Un nuevo programa de malware utiliza anuncios pagados en los resultados de búsqueda para dirigirse a los usuarios que buscan software pirateado. Utiliza técnicas sofisticadas para ocultar su presencia mientras lanza una caja de Pandora de programas maliciosos a los sistemas de las víctimas.
Compañía de seguridad Bitdefender detallado el funcionamiento interno del software MosaicLoader, que imita el software legítimo relacionado con el juego para evitar la detección.
El informe de Bitdefender encontró la caída inicial en el malware almacenado en archivos que afirman proporcionar instaladores de software defectuosos. La compañía dijo que los ciberdelincuentes parecen comprar anuncios de pago por clic (PPC) relacionados con software pirateado y luego insertan estos enlaces a malware en sus anuncios.

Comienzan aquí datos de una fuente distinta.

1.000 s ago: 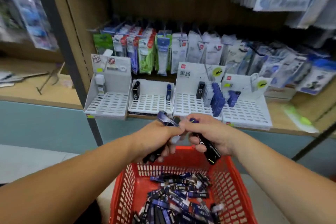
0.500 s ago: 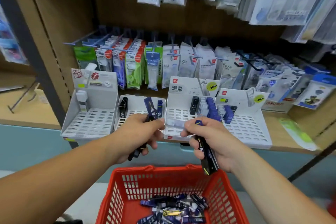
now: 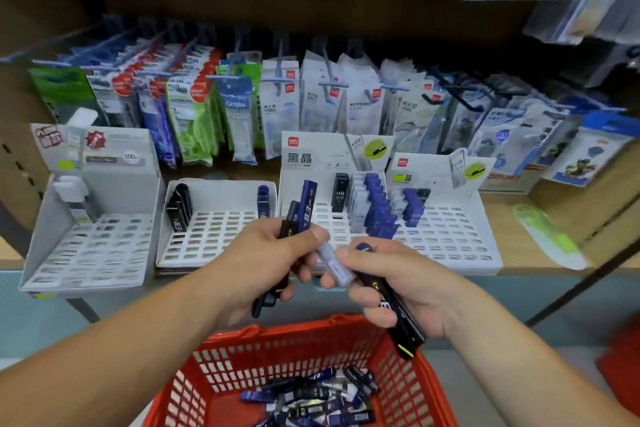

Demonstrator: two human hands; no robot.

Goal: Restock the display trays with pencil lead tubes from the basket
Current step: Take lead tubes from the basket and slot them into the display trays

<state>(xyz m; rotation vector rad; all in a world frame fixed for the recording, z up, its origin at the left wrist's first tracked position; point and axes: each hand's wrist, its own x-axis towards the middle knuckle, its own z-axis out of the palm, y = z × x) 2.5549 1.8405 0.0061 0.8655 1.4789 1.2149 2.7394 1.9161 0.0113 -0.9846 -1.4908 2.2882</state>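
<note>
Stationery shop: pegged packets [image 3: 239,114], display trays [image 3: 446,239].

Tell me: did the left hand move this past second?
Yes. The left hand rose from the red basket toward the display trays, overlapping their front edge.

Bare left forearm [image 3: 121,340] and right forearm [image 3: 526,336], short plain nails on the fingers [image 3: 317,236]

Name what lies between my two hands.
Head view: a clear lead tube bridges the gap, touched by the left hand, which grips dark tubes, and the right hand, which grips a black tube.
</note>
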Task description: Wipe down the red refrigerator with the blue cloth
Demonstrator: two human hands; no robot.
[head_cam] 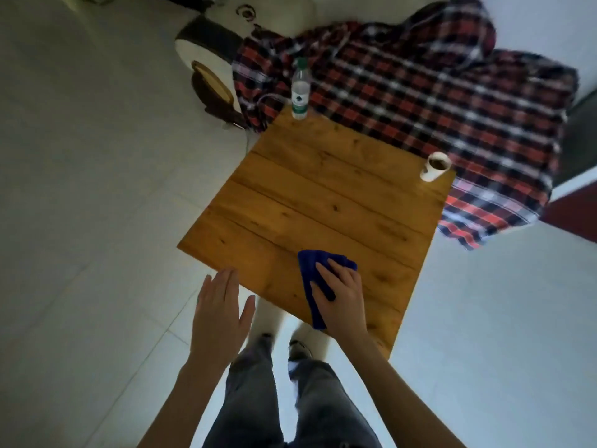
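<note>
A dark blue cloth [312, 270] lies bunched on the near part of a small wooden table [323, 202]. My right hand [339, 299] is on top of it, fingers curled into the fabric and gripping it. My left hand [221, 313] hovers flat and spread just off the table's near left corner, holding nothing. At the far right edge a dark red surface with a white strip [578, 211] shows; it may be the red refrigerator, mostly out of frame.
A clear water bottle with a green cap [300, 92] stands at the table's far corner. A white cup holding dark liquid [434, 166] sits at the right corner. A red plaid shirt [420, 101] is spread behind. A plush toy [213, 59] lies far left. My legs are below, on pale tiles.
</note>
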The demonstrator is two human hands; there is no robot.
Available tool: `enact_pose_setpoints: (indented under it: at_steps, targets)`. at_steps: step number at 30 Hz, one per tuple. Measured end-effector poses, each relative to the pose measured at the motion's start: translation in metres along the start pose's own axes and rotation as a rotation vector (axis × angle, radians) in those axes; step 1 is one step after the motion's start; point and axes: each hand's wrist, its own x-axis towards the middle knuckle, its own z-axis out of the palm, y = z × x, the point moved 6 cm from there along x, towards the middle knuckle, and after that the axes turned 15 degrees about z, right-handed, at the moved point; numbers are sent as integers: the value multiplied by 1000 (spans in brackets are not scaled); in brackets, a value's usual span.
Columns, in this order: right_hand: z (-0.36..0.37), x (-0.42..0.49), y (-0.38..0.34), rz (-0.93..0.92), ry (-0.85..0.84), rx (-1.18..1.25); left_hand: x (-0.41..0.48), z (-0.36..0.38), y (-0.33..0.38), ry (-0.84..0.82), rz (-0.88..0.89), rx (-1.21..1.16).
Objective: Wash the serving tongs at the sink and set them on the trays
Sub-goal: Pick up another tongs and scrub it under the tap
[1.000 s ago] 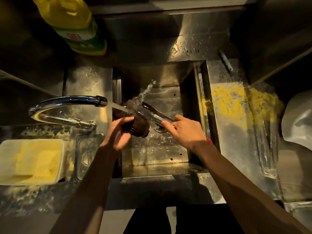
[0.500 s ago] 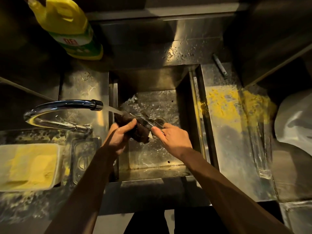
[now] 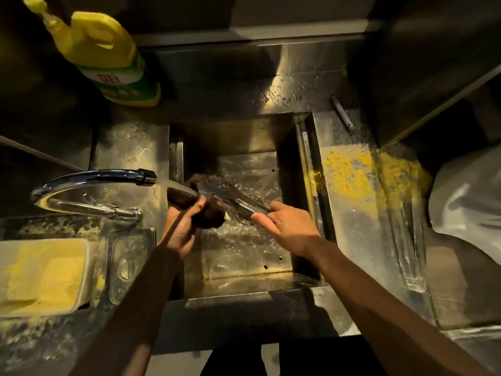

El programa inicial actúa como un instalador del software «rociador de malware» que descarga desde un servidor de comando y control (C2). Este malware proviene de una lista de fuentes mantenidas por los delincuentes detrás del software, que incluyen URL dedicadas a alojar archivos de malware y canales públicos de Discord.
El malware instalado por el programa incluye el simple robo de cookies que pueden usarse para secuestrar las sesiones en línea de las víctimas. Pueden filtrar datos de inicio de sesión de Facebook, lo que permite a los ciberdelincuentes hacerse cargo de la cuenta de una víctima, realizar publicaciones que afecten la reputación de la víctima o continuar propagando malware.
Otro malware instalado por el cuentagotas incluye mineros de criptomonedas y la puerta trasera Glupteba, que es un programa de botnet que lanza múltiples ataques en navegadores y enrutadores en el hogar y sigue sus instrucciones a través de la cadena de bloques de Bitcoin.
Después de descargar sus archivos iniciales, se utiliza la aplicación de cuentagotas de malware Potencia Shell para excluirlos del escáner anti-malware de Windows Defender. Luego registra un ejecutable en el registro de Windows e instala un servicio para volver a ingresar esa entrada si el usuario la elimina.
El análisis de BitDefender muestra que el malware utiliza muchos trucos para evitar la detección. Cree carpetas que parezcan directorios de juegos para almacenar sus archivos y utilice procesos que parecen ejecutar software desde su GPU NVIDIA.
El malware también oculta sus actividades rompiendo su código en pequeños trozos y saltando entre ellos. También utiliza una gran cantidad de operaciones matemáticas para generar datos que el programa necesita, haciendo que su código se parezca más a piezas de datos. También incluye datos de relleno que no hacen más que introducir más ruido en el código, lo que dificulta la resolución de problemas por parte de los investigadores de seguridad.
A diferencia de su ofuscación de código, los autores del malware apenas cifraron la URL del servidor C2. Esto permitió a los investigadores encontrar la dirección IP del servidor y conectarlo a varias otras campañas de malware.